▶ _Task statement_:
Your output should repeat each record below with no differences.

*-*-*

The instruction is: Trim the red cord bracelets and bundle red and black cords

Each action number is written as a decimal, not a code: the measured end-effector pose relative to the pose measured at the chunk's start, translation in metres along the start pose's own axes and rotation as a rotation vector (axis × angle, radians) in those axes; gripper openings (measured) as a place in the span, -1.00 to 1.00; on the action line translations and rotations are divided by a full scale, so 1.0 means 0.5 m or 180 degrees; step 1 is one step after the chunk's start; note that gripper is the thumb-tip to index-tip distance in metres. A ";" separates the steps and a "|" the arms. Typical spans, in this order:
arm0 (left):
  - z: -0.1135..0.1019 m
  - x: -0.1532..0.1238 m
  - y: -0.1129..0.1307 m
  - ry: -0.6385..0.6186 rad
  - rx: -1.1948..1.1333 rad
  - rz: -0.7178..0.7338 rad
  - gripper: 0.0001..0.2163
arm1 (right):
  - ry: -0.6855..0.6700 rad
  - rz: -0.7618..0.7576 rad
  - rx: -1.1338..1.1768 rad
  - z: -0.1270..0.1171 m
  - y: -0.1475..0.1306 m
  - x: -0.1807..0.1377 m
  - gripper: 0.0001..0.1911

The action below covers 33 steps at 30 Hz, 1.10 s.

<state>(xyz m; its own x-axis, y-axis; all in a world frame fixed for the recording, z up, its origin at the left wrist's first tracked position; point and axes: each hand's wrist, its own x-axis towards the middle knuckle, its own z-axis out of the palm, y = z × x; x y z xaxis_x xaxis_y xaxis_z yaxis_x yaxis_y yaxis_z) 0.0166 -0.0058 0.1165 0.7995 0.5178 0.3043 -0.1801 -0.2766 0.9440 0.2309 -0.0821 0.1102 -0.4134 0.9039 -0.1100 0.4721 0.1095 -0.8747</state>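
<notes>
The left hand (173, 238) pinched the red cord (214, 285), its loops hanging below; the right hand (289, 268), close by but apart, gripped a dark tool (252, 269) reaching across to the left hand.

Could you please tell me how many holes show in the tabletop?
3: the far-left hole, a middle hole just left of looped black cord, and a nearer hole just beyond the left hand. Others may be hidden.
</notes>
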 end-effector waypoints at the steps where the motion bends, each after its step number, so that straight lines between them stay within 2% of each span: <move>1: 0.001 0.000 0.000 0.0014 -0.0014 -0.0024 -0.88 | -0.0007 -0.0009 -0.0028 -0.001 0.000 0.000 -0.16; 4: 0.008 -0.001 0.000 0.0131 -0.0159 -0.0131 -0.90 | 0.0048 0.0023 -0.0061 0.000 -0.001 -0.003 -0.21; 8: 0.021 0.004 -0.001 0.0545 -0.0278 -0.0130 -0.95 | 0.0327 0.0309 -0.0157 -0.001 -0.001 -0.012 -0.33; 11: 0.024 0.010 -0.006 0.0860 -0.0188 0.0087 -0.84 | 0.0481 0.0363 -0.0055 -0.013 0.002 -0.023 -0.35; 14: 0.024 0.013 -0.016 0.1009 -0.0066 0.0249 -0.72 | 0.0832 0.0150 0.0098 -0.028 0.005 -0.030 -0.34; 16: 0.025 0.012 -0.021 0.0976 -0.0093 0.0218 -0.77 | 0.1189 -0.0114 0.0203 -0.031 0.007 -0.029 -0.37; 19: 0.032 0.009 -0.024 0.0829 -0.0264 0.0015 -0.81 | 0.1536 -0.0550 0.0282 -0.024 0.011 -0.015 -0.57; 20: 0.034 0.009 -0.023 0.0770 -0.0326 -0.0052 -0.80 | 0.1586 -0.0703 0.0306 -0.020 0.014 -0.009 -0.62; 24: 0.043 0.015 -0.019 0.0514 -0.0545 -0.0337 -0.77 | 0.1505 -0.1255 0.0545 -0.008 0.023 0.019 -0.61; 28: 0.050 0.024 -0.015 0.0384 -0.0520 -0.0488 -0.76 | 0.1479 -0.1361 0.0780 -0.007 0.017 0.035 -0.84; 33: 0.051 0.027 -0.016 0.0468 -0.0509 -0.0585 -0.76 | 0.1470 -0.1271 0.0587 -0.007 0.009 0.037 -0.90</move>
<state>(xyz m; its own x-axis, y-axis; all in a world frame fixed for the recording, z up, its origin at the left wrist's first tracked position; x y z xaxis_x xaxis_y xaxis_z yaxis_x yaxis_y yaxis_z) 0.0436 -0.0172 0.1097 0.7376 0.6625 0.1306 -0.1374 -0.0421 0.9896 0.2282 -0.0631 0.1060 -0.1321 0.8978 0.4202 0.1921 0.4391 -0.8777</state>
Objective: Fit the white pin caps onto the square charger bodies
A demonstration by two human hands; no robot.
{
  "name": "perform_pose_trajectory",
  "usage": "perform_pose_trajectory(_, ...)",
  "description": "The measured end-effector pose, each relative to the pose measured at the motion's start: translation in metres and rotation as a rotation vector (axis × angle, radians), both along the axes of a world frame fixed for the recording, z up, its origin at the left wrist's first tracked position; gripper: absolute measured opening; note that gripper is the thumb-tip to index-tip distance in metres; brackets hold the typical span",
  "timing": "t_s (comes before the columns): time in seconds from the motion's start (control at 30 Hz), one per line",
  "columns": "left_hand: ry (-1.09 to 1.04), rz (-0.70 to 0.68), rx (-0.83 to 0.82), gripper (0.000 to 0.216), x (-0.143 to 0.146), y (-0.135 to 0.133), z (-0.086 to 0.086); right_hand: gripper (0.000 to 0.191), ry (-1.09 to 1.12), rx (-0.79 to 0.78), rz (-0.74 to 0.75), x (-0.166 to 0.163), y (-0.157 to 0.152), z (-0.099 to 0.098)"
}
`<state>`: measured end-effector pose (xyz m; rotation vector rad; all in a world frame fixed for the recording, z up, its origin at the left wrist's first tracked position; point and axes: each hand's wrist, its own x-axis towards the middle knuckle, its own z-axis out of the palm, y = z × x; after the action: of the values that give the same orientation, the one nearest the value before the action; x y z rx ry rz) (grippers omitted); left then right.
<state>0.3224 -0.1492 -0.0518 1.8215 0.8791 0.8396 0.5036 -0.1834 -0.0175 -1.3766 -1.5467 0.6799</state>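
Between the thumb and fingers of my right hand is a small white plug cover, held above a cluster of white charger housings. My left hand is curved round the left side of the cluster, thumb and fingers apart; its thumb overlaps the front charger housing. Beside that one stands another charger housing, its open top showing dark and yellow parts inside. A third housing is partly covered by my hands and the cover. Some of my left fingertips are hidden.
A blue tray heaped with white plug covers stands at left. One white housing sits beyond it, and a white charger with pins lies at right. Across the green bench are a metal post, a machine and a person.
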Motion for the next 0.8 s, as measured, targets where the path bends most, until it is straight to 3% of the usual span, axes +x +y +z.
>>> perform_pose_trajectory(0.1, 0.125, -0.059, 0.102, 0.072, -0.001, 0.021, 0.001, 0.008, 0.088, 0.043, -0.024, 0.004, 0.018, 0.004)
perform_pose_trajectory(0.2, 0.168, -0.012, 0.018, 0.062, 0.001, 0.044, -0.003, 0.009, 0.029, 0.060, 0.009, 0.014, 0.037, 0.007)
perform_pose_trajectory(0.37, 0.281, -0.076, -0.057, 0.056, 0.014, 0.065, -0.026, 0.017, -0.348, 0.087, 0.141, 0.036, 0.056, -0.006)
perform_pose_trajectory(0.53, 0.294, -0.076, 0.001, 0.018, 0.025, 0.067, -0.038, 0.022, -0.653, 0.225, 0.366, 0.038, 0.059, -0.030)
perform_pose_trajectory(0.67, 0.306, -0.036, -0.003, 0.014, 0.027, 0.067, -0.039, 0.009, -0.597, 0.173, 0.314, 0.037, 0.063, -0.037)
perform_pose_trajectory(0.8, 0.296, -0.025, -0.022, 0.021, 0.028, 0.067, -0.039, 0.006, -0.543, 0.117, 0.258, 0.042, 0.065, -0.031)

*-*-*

▶ _Task output_:
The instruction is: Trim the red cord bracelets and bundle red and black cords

Each action number is written as a decimal, not a code: the measured end-effector pose relative to the pose measured at the chunk's start, translation in metres along the start pose's own axes and rotation as a rotation vector (axis × angle, radians) in those axes; gripper openings (measured) as a place in the span, -1.00 to 1.00; on the action line translations and rotations are divided by a full scale, so 1.0 means 0.5 m or 180 degrees; step 1 is one step after the chunk's start; note that gripper is the thumb-tip to index-tip distance in metres. A ";" separates the steps and a "|" the arms. Typical spans, in this order:
arm0 (left):
  - z: -0.1135..0.1019 m
  - x: -0.1532..0.1238 m
  - y: -0.1129..0.1307 m
  - ry: -0.6385..0.6186 rad
  - rx: -1.1948..1.1333 rad
  - rz: -0.7178..0.7338 rad
  - gripper: 0.0001..0.2163
arm1 (right):
  - ry: -0.6855..0.6700 rad
  - rz: -0.7618..0.7576 rad
  - rx: -1.1338..1.1768 rad
  - z: -0.1270..0.1171 m
  - y: -0.1475..0.1306 m
  - x: -0.1807..0.1377 m
  - gripper: 0.0001..0.1911

The action below covers 33 steps at 30 Hz, 1.10 s.

<state>(xyz m; its own x-axis, y-axis; all in a world frame fixed for the recording, z up, its origin at the left wrist's first tracked position; point and axes: each hand's wrist, its own x-axis towards the middle knuckle, its own z-axis out of the palm, y = z × x; x y z xaxis_x xaxis_y xaxis_z yaxis_x yaxis_y yaxis_z) 0.0166 -0.0058 0.1165 0.7995 0.5178 0.3043 -0.1801 -0.2766 0.9440 0.2309 -0.0821 0.1102 -0.4134 0.9039 -0.1100 0.4721 0.1095 -0.8747</state>
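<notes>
The left hand (173, 238) pinched the red cord (214, 285), its loops hanging below; the right hand (289, 268), close by but apart, gripped a dark tool (252, 269) reaching across to the left hand.

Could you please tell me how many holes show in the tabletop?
3: the far-left hole, a middle hole just left of looped black cord, and a nearer hole just beyond the left hand. Others may be hidden.
</notes>
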 end-effector waypoints at the steps where the motion bends, each after its step number, so that straight lines between them stay within 2% of each span: <move>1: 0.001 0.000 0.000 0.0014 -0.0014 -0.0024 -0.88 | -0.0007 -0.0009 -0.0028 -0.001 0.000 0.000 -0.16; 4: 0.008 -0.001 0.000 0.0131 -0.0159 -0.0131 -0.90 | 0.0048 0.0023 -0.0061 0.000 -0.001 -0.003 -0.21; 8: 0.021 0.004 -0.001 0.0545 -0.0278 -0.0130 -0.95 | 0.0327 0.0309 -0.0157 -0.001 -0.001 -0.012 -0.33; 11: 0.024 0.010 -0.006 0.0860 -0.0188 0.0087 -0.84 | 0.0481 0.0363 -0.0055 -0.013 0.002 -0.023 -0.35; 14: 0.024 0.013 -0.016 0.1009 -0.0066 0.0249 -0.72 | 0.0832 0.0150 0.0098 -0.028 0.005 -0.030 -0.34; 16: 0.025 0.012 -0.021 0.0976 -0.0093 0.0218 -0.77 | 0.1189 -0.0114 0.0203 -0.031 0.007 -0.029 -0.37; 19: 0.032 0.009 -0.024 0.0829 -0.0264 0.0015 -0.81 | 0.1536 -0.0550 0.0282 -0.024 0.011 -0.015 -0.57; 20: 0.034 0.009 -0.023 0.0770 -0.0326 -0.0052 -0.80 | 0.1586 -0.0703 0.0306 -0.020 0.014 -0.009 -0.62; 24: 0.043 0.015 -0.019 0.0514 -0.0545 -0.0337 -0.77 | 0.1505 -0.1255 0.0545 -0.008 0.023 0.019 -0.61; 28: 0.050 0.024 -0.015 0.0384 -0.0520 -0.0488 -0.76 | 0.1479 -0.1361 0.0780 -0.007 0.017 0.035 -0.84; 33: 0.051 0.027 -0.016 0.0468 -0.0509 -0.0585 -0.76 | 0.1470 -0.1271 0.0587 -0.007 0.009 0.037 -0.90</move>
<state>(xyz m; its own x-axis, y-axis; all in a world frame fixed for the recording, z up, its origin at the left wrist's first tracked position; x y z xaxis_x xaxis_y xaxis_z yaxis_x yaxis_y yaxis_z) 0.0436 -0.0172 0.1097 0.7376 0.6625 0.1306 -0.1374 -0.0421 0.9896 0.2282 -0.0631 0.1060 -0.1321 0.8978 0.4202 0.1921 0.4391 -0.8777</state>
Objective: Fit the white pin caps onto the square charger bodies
A demonstration by two human hands; no robot.
{
  "name": "perform_pose_trajectory",
  "usage": "perform_pose_trajectory(_, ...)",
  "description": "The measured end-effector pose, each relative to the pose measured at the motion's start: translation in metres and rotation as a rotation vector (axis × angle, radians), both along the axes of a world frame fixed for the recording, z up, its origin at the left wrist's first tracked position; gripper: absolute measured opening; note that gripper is the thumb-tip to index-tip distance in metres; brackets hold the typical span",
  "timing": "t_s (comes before the columns): time in seconds from the motion's start (control at 30 Hz), one per line",
  "columns": "left_hand: ry (-1.09 to 1.04), rz (-0.70 to 0.68), rx (-0.83 to 0.82), gripper (0.000 to 0.216), x (-0.143 to 0.146), y (-0.135 to 0.133), z (-0.086 to 0.086); right_hand: gripper (0.000 to 0.191), ry (-1.09 to 1.12), rx (-0.79 to 0.78), rz (-0.74 to 0.75), x (-0.166 to 0.163), y (-0.157 to 0.152), z (-0.099 to 0.098)"
}
`<state>`: measured end-effector pose (xyz m; rotation vector rad; all in a world frame fixed for the recording, z up, its origin at the left wrist's first tracked position; point and axes: each hand's wrist, its own x-axis towards the middle knuckle, its own z-axis out of the palm, y = z × x; after the action: of the values that give the same orientation, the one nearest the value before the action; x y z rx ry rz) (grippers omitted); left then right.
<state>0.3224 -0.1492 -0.0518 1.8215 0.8791 0.8396 0.5036 -0.1834 -0.0175 -1.3766 -1.5467 0.6799</state>
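Between the thumb and fingers of my right hand is a small white plug cover, held above a cluster of white charger housings. My left hand is curved round the left side of the cluster, thumb and fingers apart; its thumb overlaps the front charger housing. Beside that one stands another charger housing, its open top showing dark and yellow parts inside. A third housing is partly covered by my hands and the cover. Some of my left fingertips are hidden.
A blue tray heaped with white plug covers stands at left. One white housing sits beyond it, and a white charger with pins lies at right. Across the green bench are a metal post, a machine and a person.
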Motion for the next 0.8 s, as measured, targets where the path bends most, until it is straight to 3% of the usual span, axes +x +y +z.
>>> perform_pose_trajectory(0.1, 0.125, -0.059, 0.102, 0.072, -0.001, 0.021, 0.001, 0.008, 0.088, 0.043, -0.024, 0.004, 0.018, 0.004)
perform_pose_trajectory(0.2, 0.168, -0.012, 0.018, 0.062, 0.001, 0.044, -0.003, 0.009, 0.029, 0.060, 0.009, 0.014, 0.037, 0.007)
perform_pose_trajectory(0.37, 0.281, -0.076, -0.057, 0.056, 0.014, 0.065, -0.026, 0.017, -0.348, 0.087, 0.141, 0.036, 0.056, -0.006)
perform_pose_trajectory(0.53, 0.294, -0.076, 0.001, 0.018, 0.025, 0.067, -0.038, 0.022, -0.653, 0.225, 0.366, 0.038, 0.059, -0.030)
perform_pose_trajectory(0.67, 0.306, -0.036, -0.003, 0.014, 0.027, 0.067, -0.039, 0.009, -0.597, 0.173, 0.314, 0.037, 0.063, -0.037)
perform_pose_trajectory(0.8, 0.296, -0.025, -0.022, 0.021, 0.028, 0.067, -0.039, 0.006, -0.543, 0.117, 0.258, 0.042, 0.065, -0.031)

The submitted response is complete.